**Instructions for the task:** Only the lines from the first line of the material below to the line containing "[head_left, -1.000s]", inclusive, should be copied, each exactly as written.

**Record excerpts:**
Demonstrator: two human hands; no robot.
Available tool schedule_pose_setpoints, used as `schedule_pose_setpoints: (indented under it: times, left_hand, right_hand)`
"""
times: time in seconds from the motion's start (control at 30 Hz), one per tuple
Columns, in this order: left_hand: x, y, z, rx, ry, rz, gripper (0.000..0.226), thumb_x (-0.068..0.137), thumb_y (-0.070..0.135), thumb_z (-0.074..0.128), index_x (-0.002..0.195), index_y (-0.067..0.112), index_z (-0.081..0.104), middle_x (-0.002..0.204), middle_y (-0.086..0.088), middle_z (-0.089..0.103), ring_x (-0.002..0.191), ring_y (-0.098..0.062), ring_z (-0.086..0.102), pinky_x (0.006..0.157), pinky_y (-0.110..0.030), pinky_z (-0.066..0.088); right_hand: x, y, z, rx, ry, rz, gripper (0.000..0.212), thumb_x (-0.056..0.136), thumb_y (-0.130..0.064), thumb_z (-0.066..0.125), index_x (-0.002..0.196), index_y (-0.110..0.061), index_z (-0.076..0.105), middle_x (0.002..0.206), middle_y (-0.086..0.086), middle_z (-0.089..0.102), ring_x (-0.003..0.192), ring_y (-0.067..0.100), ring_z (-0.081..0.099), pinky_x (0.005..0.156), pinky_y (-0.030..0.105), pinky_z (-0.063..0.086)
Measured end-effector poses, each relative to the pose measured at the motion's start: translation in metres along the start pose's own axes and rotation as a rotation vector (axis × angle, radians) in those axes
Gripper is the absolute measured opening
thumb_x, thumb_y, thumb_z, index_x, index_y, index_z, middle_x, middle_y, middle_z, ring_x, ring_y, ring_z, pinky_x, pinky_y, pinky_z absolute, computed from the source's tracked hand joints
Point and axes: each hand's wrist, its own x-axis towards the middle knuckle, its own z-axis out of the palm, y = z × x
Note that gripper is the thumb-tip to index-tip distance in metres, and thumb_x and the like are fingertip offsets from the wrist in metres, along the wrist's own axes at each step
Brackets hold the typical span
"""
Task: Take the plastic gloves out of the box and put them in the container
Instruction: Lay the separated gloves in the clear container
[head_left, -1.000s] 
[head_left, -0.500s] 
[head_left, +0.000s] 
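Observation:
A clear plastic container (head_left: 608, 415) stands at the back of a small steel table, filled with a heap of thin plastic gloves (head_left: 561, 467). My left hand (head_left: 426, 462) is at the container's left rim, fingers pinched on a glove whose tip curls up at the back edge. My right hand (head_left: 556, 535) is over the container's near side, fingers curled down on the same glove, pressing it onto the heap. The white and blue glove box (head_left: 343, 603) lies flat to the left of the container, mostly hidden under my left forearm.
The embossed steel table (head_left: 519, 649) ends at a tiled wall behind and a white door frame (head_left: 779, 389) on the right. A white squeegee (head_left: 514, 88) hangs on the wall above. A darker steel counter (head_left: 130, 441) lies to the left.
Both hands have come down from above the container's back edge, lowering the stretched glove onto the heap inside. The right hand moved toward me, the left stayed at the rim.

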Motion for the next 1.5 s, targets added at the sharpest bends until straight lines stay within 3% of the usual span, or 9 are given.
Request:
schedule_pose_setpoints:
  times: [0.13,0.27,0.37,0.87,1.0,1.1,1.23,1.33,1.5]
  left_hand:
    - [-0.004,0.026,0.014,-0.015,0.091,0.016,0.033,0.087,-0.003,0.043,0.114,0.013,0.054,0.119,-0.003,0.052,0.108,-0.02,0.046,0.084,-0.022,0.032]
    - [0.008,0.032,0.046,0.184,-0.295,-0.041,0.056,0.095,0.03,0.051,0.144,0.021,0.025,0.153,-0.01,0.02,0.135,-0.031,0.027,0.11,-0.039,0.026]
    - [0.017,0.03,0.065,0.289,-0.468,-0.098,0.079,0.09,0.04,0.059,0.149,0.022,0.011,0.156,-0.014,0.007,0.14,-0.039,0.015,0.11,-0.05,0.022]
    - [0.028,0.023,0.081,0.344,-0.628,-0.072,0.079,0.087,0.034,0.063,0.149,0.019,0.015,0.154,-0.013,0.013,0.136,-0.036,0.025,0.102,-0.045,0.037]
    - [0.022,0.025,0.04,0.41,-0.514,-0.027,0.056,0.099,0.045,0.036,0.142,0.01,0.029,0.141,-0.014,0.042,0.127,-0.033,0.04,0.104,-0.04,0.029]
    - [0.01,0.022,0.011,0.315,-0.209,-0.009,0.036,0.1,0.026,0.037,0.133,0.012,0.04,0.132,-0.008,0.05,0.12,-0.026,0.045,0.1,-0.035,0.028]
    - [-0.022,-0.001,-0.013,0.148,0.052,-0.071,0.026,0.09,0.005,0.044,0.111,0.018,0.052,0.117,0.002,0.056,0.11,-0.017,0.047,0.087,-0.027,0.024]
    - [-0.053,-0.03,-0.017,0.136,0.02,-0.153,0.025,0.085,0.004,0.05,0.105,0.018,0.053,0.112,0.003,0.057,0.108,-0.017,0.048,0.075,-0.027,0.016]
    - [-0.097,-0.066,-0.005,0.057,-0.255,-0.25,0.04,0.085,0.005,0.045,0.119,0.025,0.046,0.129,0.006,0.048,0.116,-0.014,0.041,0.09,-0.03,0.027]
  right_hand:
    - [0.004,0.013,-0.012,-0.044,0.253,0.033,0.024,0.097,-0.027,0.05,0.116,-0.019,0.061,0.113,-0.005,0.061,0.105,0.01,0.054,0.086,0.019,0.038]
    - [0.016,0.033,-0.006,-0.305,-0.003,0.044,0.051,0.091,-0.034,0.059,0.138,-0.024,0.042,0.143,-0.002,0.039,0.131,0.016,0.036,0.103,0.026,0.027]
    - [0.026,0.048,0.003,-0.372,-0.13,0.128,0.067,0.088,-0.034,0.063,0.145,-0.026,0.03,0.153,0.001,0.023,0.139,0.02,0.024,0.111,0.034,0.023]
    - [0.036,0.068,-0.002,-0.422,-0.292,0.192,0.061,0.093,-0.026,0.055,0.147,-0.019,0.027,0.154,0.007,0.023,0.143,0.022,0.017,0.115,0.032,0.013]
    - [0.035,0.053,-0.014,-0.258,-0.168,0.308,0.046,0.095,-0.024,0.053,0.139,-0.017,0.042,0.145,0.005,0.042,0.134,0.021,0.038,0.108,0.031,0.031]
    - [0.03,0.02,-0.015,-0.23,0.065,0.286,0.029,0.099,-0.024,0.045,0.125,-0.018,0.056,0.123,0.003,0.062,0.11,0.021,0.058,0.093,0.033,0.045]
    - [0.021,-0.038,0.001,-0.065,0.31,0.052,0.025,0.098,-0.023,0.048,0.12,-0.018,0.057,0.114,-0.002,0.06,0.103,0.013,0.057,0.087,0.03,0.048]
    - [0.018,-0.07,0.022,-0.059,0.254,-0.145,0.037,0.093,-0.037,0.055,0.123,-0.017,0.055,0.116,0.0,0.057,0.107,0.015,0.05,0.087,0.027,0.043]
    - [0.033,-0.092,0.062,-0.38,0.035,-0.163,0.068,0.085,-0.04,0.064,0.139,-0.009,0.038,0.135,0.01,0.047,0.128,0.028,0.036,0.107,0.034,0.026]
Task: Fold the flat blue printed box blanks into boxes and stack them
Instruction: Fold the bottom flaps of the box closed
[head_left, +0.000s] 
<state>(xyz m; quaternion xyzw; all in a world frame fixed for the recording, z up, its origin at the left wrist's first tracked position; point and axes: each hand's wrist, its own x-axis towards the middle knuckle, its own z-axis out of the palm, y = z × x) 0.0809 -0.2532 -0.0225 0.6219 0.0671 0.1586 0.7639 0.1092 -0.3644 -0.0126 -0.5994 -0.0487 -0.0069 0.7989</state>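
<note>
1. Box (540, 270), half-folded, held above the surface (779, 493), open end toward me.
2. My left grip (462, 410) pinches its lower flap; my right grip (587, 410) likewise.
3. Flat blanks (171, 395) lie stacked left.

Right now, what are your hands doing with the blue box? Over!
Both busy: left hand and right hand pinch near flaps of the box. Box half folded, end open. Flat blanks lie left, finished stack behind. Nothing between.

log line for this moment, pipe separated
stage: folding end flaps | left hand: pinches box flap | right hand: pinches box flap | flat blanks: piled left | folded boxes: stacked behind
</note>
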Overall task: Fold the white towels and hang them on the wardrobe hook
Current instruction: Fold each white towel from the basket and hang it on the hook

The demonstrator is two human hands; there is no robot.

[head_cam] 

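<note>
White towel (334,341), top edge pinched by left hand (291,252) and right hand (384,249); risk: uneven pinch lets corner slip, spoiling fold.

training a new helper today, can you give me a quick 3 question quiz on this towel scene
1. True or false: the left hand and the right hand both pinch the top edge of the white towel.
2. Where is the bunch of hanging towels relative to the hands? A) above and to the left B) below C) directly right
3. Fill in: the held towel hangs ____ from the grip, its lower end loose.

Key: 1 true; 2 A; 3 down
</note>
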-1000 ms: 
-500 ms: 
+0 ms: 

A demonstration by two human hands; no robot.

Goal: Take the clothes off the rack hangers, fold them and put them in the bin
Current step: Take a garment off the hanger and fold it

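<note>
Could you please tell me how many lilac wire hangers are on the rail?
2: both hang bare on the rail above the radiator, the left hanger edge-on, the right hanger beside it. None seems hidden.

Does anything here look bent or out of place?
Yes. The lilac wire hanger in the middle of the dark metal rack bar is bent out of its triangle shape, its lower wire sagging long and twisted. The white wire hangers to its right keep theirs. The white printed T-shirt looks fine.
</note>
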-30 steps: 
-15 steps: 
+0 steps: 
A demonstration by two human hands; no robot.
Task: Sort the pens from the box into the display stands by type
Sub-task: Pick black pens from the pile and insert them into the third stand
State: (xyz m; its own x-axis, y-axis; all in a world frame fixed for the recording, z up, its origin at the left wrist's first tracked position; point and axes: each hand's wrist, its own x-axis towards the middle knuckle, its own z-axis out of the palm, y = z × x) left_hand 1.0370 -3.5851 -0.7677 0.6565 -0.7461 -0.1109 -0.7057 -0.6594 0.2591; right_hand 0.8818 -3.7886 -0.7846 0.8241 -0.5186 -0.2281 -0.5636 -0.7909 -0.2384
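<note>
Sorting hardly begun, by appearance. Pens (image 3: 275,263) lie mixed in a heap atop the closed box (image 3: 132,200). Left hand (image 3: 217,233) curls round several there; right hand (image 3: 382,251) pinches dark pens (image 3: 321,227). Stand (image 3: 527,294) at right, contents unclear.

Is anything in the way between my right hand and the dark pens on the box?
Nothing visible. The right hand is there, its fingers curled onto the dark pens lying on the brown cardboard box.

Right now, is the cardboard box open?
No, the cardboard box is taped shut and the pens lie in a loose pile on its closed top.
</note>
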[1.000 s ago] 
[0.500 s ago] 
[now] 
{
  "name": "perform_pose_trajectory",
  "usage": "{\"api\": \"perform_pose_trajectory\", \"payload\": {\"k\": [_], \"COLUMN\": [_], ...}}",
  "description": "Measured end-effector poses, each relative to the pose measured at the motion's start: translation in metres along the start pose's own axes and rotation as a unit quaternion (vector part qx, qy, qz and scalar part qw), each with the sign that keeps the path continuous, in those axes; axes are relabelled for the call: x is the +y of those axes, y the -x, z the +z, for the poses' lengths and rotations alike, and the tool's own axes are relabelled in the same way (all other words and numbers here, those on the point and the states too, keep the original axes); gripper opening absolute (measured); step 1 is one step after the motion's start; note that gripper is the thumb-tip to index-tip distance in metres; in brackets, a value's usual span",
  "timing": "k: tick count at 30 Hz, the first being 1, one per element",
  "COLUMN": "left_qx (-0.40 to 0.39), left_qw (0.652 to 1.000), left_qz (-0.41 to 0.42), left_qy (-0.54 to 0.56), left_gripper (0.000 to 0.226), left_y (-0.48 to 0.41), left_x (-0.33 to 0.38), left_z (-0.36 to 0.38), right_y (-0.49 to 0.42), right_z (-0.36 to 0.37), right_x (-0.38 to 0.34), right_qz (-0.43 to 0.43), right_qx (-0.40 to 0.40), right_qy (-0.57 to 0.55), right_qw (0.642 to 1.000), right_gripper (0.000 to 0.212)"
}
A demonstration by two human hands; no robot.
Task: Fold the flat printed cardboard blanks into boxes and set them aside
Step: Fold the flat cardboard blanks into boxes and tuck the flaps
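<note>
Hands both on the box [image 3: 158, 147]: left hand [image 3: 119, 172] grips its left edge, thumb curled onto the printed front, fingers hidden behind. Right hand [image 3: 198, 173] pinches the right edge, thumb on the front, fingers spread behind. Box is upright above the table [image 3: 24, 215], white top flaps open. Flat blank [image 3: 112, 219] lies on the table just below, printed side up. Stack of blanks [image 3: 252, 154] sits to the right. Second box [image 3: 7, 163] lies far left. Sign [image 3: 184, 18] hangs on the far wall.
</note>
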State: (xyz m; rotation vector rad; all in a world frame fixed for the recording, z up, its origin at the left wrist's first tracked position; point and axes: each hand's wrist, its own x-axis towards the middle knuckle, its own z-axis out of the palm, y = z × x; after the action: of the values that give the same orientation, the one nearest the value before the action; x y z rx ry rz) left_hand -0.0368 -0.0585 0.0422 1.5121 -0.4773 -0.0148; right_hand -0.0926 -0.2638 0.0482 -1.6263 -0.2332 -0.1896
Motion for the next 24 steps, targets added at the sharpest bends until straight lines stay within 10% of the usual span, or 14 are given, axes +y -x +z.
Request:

**Answer box:**
Demonstrator: two human hands; no robot.
Available tool schedule_pose_setpoints, used as `schedule_pose_setpoints: (indented under it: times, left_hand, right_hand)`
"""
times: time in seconds from the motion's start (control at 30 Hz), one per tuple
Columns, in this order: left_hand: x, y, z, rx, ry, rz, gripper (0.000..0.226), thumb_x (-0.068..0.137), thumb_y (-0.070..0.135), thumb_z (-0.074..0.128), index_x (-0.002..0.195), index_y (-0.067..0.112), index_z (-0.081..0.104), middle_x (-0.002..0.204), middle_y (-0.086..0.088), middle_z (-0.089..0.103), ring_x (-0.002..0.191), ring_y (-0.098..0.062), ring_z (-0.086..0.102), pinky_x (0.006..0.157), pinky_y (-0.110..0.030), pinky_z (-0.066..0.088); right_hand: x, y, z, rx, ry, rz, gripper (0.000..0.212), thumb_x (-0.056..0.136), thumb_y (-0.130..0.064), thumb_z (-0.066..0.125), index_x (-0.002..0.196), index_y (-0.110..0.061), index_z (-0.076..0.105), middle_x (0.002..0.206), middle_y (-0.086..0.086), middle_z (-0.089..0.102), ring_x (-0.003..0.192), ring_y (-0.067..0.100), ring_z (-0.081..0.099), pinky_x (0.005..0.156), pinky_y (-0.030..0.105), pinky_z (-0.063..0.086)
Measured end-effector poses, each relative to the pose measured at the motion's start: translation in metres along the start pose's own axes and rotation as a rotation vector (axis × angle, radians) in those axes
Gripper is the absolute measured opening
thumb_x, thumb_y, thumb_z, index_x, index_y, index_z, middle_x, middle_y, middle_z, ring_x, ring_y, ring_z, pinky_x, pinky_y, pinky_z absolute, computed from the source's tracked hand joints
Point and axes: each hand's wrist, its own x-axis towards the middle knuckle, its own z-axis out of the palm, y = z × x
Note that gripper is the thumb-tip to index-tip distance in metres, and thumb_x and the like are fingertip offsets from the wrist in metres, along the wrist's own axes at each step
Brackets hold the typical span
"""
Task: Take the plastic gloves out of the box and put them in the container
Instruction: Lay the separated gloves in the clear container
[head_left, -1.000s] 

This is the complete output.